I tried to call her cell multiple times, but always got the voicemail almost immediately. I didn't know if she had tossed it when she took off, but I had searched the entire studio for it and came up empty. She had to have taken it with her but why? I could try to run a location on the phone, but would it put her in danger? I had no idea what kind of situation she was in now. I knew if Moxie took off, she had to have a good reason. I tried her phone again, but only reached the message that she had recorded when we were still in the phone store setting it up:
'You've reached Moxie! If you're hearing this, let's be honest, I probably won't call you back. Leave a message if you want to waste your breath!'
Hearing her voice made tears spring to my eyes. Where could she be?
I knew now where her old apartment was that she shared with Jack, but the landlord said it had been vacant for weeks. I was tempted to stop by and see if they were squatting, but I knew a slumlord would make sure to keep people out if they didn't pay their rent. It was all a money game.

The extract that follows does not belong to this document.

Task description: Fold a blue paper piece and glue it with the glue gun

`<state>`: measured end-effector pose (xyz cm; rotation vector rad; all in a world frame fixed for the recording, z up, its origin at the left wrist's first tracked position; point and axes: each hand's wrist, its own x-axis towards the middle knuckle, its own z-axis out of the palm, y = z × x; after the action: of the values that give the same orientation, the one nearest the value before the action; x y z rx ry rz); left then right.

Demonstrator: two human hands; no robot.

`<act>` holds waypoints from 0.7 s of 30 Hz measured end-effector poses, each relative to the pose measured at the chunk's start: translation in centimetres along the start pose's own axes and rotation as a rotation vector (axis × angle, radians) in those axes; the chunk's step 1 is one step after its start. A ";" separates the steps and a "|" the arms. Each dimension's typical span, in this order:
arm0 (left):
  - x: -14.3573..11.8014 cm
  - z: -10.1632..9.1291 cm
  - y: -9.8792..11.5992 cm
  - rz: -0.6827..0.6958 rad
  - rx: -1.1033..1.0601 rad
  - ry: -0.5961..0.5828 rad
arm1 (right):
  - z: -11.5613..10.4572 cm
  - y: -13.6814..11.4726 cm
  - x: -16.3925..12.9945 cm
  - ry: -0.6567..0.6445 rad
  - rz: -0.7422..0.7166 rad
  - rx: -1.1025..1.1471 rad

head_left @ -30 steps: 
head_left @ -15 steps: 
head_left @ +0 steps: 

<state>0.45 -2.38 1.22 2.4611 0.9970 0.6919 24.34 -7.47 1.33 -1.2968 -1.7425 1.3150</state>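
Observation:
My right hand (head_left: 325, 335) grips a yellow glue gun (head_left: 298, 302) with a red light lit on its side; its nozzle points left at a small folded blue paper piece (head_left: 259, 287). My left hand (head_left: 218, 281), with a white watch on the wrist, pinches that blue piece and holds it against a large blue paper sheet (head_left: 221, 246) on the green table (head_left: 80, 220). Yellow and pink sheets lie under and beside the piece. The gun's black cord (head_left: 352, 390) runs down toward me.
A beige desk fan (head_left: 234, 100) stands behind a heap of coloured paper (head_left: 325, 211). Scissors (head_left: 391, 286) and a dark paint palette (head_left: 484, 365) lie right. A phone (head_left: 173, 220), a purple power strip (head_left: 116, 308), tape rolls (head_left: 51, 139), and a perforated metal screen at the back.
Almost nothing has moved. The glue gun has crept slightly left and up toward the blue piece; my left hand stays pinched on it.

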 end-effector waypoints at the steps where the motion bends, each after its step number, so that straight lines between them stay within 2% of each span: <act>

I had checked everywhere: her room, the park, the craft store she occasionally would go to when we were kids, her mothers gravesite, and eventually the tattoo shop.
"Oh, Jamie, honey... she's gone." The way Jen said the words made my heart drop to the floor. The pity in her eyes made it hard to breathe.
All this time, I had told myself that she was staying with me this time. All this time I had convinced myself that she cared enough to stick around. I shook my head in disbelief.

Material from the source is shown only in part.